▶ _WORK TO BE COMPLETED_:
Please restate verbatim the lines that open the listing below, ending with the line in which "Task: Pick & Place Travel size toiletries" occurs.

▶ _PROVIDED DATA_:
════════════════

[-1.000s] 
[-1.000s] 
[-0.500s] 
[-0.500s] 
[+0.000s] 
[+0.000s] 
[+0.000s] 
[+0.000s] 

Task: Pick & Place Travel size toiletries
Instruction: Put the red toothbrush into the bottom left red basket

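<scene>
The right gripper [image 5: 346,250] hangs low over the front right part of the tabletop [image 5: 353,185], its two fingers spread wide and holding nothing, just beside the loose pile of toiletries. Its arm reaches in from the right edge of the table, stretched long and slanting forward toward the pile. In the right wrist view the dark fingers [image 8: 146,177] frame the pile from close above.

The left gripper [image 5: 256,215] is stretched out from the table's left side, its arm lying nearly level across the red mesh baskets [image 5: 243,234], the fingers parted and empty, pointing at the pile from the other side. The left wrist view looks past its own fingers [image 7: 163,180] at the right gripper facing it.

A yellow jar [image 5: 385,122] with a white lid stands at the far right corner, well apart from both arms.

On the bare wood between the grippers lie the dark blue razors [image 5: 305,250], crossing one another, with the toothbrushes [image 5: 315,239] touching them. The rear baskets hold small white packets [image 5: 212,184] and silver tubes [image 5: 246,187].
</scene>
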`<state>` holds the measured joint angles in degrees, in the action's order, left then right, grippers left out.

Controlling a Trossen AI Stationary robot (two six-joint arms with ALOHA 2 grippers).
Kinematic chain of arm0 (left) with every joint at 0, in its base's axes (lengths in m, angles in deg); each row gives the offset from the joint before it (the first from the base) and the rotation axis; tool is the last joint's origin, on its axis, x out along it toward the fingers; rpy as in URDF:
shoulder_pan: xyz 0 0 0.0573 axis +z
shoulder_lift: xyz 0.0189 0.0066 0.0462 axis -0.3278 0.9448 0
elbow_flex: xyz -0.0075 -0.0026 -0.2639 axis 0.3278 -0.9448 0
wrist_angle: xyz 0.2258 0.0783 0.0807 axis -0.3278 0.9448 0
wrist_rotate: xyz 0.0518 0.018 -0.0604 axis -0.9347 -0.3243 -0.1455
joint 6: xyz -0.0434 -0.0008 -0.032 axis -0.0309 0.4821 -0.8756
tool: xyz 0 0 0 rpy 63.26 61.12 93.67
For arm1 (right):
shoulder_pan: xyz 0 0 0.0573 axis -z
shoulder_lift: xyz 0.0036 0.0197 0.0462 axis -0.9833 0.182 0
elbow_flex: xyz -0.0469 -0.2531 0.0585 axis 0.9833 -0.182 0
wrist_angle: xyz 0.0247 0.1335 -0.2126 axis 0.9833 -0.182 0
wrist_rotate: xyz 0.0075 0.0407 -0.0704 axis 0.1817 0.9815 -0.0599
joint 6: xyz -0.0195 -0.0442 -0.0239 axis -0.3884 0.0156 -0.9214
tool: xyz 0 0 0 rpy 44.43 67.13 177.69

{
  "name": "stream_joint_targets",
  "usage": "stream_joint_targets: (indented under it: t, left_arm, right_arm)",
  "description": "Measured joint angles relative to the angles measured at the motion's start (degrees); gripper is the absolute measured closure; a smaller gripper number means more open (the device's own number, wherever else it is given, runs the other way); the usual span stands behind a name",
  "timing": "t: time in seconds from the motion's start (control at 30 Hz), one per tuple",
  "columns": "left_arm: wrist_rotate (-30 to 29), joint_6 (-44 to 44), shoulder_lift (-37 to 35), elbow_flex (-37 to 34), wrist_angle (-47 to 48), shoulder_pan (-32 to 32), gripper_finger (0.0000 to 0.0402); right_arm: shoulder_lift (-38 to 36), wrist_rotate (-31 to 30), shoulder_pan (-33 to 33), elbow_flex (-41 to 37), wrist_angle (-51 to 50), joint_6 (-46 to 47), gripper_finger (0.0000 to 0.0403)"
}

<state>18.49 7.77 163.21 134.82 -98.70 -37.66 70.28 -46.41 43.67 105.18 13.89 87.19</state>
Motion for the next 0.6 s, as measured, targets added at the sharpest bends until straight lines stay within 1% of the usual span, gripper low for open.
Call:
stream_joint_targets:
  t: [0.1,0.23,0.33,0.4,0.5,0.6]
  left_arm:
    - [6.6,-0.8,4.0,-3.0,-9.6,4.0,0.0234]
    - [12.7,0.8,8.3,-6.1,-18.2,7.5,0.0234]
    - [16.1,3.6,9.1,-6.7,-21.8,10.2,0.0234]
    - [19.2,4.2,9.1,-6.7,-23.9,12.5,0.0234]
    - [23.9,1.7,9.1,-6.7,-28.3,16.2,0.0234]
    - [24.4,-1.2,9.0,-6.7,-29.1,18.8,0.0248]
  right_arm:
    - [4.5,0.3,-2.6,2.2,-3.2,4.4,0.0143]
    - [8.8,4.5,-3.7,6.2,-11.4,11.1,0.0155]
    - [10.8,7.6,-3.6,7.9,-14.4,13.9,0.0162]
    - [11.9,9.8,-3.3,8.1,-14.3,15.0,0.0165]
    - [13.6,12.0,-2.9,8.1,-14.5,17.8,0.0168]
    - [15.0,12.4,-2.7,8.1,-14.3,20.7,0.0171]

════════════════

▶ _TASK RESULT_:
[-1.000s] 
[-1.000s] 
[-0.500s] 
[-0.500s] 
[+0.000s] 
[+0.000s] 
[+0.000s] 
[+0.000s] 

Task: Pick & Place Travel size toiletries

What this exercise required is now done.